# Shifa Med and AMC Info Needed



## toxicdevil (Nov 27, 2011)

1. How would you rank AMC NUST and Shifa?
2. Can someone tell me about the merit of both of these? e.g Matric and FSc marks and test score.
3. Is MCAT necessary for either of them?


----------



## toxicdevil (Nov 27, 2011)

bump.


----------



## Waleed90 (Jan 15, 2011)

Well, I can't help you much but, I can tell you that the MCAT is not required for Shifa and most likely is required for AMC NUST as it is in Punjab.


----------



## toxicdevil (Nov 27, 2011)

bump


----------



## heartbreak (Jan 31, 2012)

Yeah I know! Here's the deal:

Admission in NUST is based on a unique test which is mainly based on the federal board system (FSc). I think it's called NUMCAT to be more specific but I'm not sure. However I do know that your UHS MCAT is totally separate from AMC NUST and you won't get admission there by doing this test. It's dates vary between 15th to 22nd of September.
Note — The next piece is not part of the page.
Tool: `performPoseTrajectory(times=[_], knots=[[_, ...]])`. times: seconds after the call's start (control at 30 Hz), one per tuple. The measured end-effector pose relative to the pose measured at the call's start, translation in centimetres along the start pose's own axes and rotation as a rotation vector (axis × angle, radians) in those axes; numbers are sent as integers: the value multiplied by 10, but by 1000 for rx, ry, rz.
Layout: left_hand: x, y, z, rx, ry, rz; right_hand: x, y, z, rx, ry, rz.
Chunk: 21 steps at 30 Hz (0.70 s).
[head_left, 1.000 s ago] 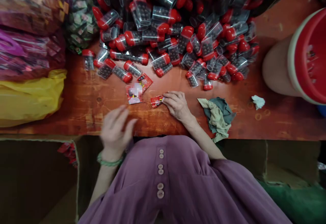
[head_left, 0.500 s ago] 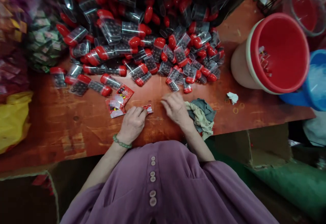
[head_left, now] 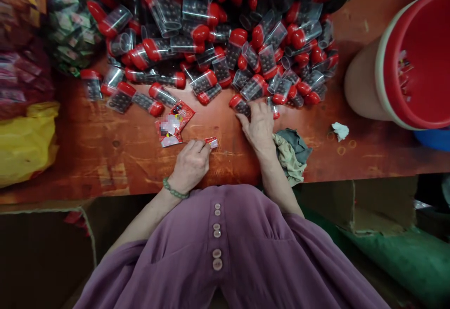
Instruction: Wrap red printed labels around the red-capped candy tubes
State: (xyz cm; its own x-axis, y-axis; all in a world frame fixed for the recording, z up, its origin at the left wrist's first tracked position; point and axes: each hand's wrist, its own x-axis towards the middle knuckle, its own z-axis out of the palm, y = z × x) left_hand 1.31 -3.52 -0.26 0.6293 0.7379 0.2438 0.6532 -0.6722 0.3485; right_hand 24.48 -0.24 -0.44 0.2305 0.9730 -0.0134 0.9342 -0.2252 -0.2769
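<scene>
Red-brown wood made up the worktop (head_left: 105, 154) where we worked, its far half buried under a heap of clear plastic tubes with red caps (head_left: 218, 32), most showing dark beads inside. Our left hand (head_left: 190, 166) lay curled on the boards, fingers closed around one end of a small red paper label (head_left: 212, 142), whose other end stuck out past the fingertips. Just beyond it lay a short stack of red printed labels (head_left: 174, 124), apart from the hand. Our right hand (head_left: 260, 126) stretched flat toward the near edge of the heap, fingers spread and loosely open, the tips touching a red-capped tube of dark beads (head_left: 241, 105); we could not tell whether it had any grip on it. A crumpled grey-green rag (head_left: 293, 152) lay just beside that wrist. At the right stood a big red-lined plastic bucket (head_left: 415, 60), and at the left a yellow plastic bag (head_left: 26, 140).
</scene>
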Motion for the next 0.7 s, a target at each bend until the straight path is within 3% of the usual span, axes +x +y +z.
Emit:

I would recommend registering as soon as possible if you haven't done so already.

As for Shifa, registration has opened not too long ago and the prospectus is out. Shifa also has its own unique entry test which is based on SAT Subject Tests mainly. It's more conceptual and doesn't provide an unfair advantage to FSc students like most public colleges do. Again it is not affiliated with the UHS MCAT exam. Be aware that there is a whole section on liberal arts and Iqbaliyat for which you can prepare for only by getting official documents from the college itself.

So here are the answers of your questions as far as I know (and don't rely solely on me):

1- As for their ranking, they are both very prestigious and both are recognized by the PMDC and USMLE so both will get you quite far. However, my opinion is that Shifa is developing at a far greater pace than AMC and perhaps by 5 years, it will be better. Currently however they are both about equal and AMC provides that at a far lower fee. So if I got admission in both, I would choose AMC!
2- Don't know about Shifa but AMC is based on: 50% Entry Test, 40% FSc/Equivalent, 10% Metric/Equivalent.
3- No, neither is affiliated with the UHS MCAT exam, they both have their own exams with their own syllabi. It must be said however that the NUMCAT is quite similar to the UHS MCAT however.

Thank me!
Just kidding, hope this helps everyone and wish you all and myself admission in a good college!


----------



## Rehan (Jan 26, 2006)

Great post, thanks for helping others! #yes


----------



## toxicdevil (Nov 27, 2011)

Thanks but let me clarify my questions a little more.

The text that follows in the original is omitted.